O PROFETISMO PRESENTE NO TEXTO-BASE DA CAMPANHA DA FRATERNIDADE 2020


Hoje quero me dirigir a cada um de vocês para conversarmos um pouco sobre o atual momento que estamos vivendo fazendo uma conexão com o texto-base da Campanha da Fraternidade.
Em tempos de lives que as tecnologias nos proporcionam a leitura carece de leitores o que pode empobrecer este rico ornamento das nossas vidas. Em tempos de fake news carecemos de profundidade e de pesquisa naquilo que compartilhamos. Em tempo de quarentena somos chamados a olhar para nós, mas, ao mesmo tempo, olhar para o outro fazendo o exercício da alteridade “com algo que está fora de nós e que define o horizonte do nosso fazer, do nosso conhecer e do nosso reconhecer”[1].
O texto-base da Campanha da Fraternidade deste ano, que traz como tema: Fraternidade e vida: dom e compromisso; e o lema: “Viu, sentiu compaixão e cuidou dele” (Lc 10,33-34) é um texto profético principalmente nos números que introduzem cada umas das partes do mesmo. Para melhor entendermos esse profetismo vamos analisar cada um deles.
A primeira parte traz uma reflexão sobre o tema VIU.

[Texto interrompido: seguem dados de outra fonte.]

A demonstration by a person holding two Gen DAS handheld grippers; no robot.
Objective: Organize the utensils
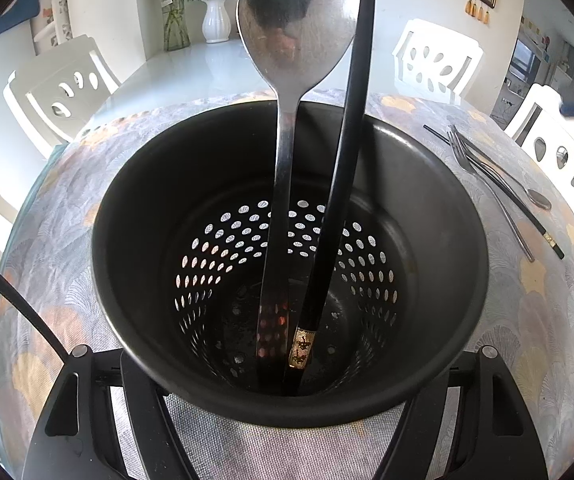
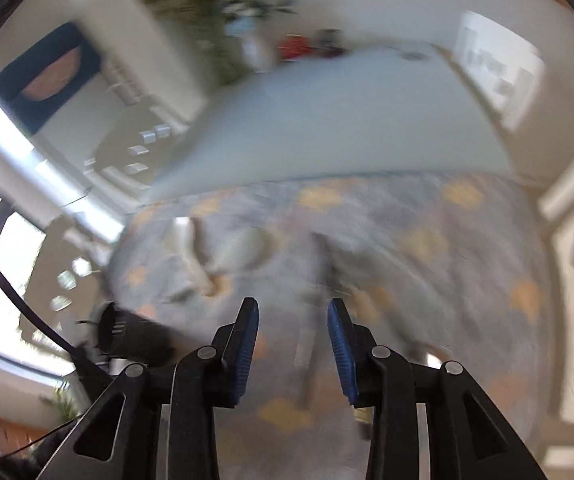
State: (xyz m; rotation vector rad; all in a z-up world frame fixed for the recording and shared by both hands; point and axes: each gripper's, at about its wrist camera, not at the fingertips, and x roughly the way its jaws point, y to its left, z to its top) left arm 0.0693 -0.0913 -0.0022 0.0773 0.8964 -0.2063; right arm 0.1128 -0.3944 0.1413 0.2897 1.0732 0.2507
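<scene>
In the left wrist view a black perforated utensil holder stands on the patterned tablecloth, and my left gripper is shut on its near rim. A metal spoon and a black chopstick stand inside it. At the right of the cloth lie a fork, a small spoon and another black chopstick. In the blurred right wrist view my right gripper is open and empty above the cloth; smeared grey utensil shapes lie ahead of it.
White chairs surround the table. A white vase and a glass vase with flowers stand on the far white tabletop. A dark cylinder, likely the holder, shows at the left in the right wrist view.
</scene>
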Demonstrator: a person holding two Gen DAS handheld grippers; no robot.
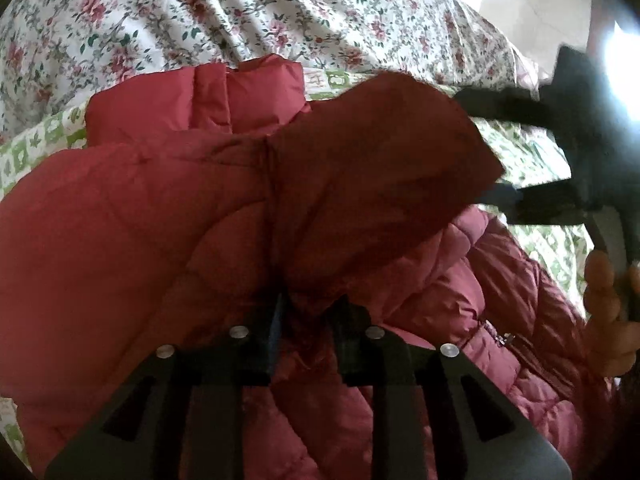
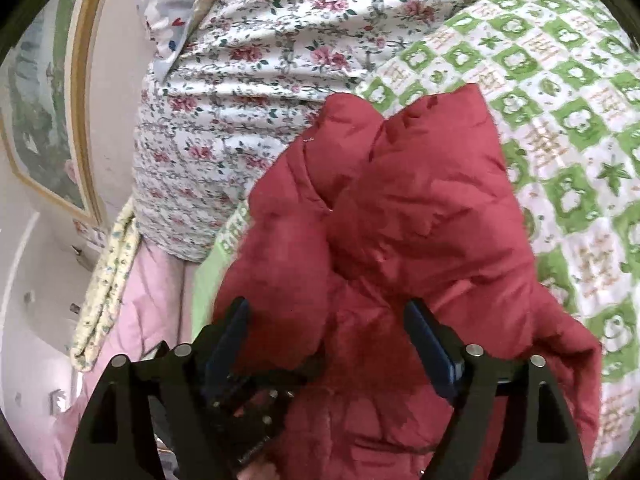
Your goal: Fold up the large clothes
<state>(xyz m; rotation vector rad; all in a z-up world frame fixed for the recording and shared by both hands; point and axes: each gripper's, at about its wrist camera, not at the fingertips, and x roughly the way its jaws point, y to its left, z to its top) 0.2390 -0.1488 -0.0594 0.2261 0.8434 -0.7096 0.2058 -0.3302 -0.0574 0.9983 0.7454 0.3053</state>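
Green-checked bed cover carries a quilted red puffer jacket; left claw pinches its fold, right claw spread around it.

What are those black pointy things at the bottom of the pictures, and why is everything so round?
They are grabbing tools, one in each of a person's hands. A small wide-eyed camera on each tool bends the picture round. One picture looks along the left tool, the other along the right tool. A puffy red jacket lies on a bed with a green-checked cover and a flowery quilt. The left tool's fingers sit close together with jacket fabric bunched between them. The right tool's fingers stand wide apart around the jacket, not squeezing it. The person's hand shows too.
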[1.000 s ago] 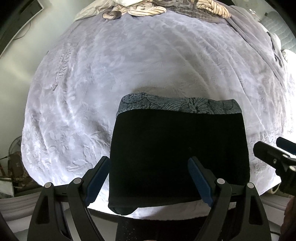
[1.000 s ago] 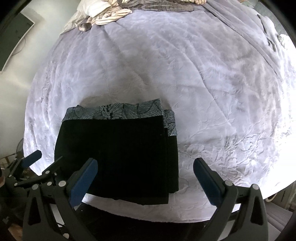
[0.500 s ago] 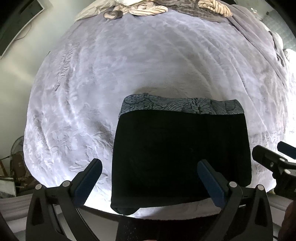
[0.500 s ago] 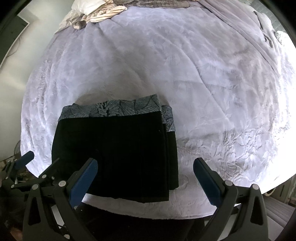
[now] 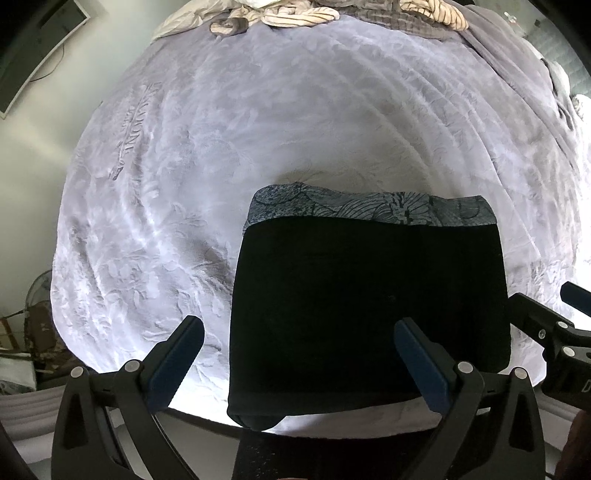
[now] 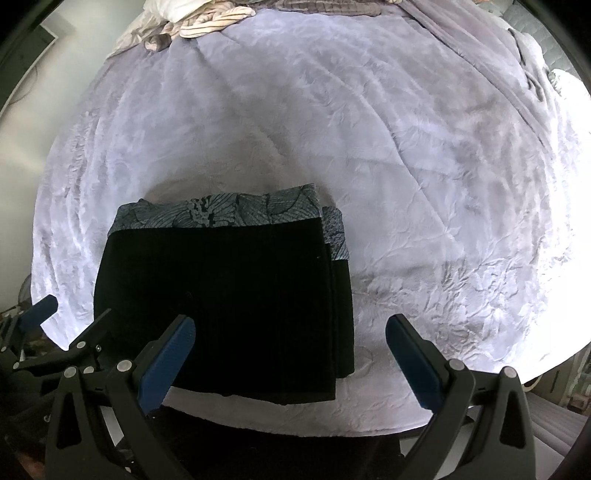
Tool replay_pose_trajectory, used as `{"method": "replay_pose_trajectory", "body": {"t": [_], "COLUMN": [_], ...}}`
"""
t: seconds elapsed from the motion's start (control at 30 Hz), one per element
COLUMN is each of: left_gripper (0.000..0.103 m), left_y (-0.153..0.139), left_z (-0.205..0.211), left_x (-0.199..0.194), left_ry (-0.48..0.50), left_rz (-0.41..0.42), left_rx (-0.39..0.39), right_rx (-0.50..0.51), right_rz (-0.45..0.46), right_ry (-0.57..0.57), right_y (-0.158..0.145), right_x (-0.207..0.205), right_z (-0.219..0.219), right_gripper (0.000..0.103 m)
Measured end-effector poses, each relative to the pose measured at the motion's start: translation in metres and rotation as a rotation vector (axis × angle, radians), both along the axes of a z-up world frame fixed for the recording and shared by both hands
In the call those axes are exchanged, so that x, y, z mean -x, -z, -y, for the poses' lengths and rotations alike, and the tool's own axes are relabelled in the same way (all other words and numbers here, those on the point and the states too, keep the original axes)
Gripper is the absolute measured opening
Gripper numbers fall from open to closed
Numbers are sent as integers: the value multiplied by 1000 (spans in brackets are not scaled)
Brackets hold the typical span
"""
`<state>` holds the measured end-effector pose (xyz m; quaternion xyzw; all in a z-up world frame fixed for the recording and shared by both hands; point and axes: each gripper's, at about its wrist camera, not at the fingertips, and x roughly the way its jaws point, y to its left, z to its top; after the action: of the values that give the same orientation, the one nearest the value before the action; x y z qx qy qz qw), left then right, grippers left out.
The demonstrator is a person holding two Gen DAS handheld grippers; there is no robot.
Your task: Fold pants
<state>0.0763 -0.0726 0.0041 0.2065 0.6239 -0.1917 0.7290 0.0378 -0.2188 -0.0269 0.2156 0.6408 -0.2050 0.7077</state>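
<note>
The black pants (image 5: pixel 369 302) lie folded into a compact rectangle near the front edge of the bed, a grey leaf-patterned waistband along their far side. They also show in the right wrist view (image 6: pixel 225 295), with layered edges on the right. My left gripper (image 5: pixel 299 354) is open and empty, held just above the pants' near left part. My right gripper (image 6: pixel 291 354) is open and empty, over the pants' near right corner. Each gripper shows at the edge of the other's view.
A pale lavender embossed blanket (image 5: pixel 295 129) covers the bed. Rumpled striped clothes and pillows (image 5: pixel 295 14) lie at the far end. A grey throw (image 6: pixel 480 66) runs along the right side. A fan (image 5: pixel 37 295) stands by the bed's left edge.
My left gripper has opened wider and drawn back from the pants. The right gripper has barely moved. The pants lie still.
</note>
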Motion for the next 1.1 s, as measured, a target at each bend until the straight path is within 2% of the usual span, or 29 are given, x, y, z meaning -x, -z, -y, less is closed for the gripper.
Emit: {"method": "replay_pose_trajectory", "body": {"t": [1.1], "left_gripper": [103], "left_y": [5], "left_z": [-1], "left_x": [-3], "left_ry": [14], "left_rz": [-6], "left_rx": [-17], "right_rx": [20], "right_rz": [-32], "right_ry": [-11], "right_y": [5], "right_x": [-7], "right_z": [-5], "right_gripper": [103]}}
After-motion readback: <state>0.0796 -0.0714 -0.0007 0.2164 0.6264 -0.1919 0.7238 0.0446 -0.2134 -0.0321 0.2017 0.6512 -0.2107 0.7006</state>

Diante do convite para vivermos uma profunda conversão, temos duas maneiras de olhar que são apresentadas por Jesus na parábola do bom samaritano: um olhar que vê e passa em frente, vivido pelo sacerdote e pelo levita; e um olhar que vê e permanece, se envolve, se compromete, vivido pelo samaritano. Para uma verdadeira mudança de vida, precisamos aprender a configurar nosso olhar com o de Jesus, com o olhar do Bom Samaritano. Nesse sentido, é interessante observar também que as duas vidas marcadas pelo egoísmo correm o risco da morte eterna, consequência do pecado[2].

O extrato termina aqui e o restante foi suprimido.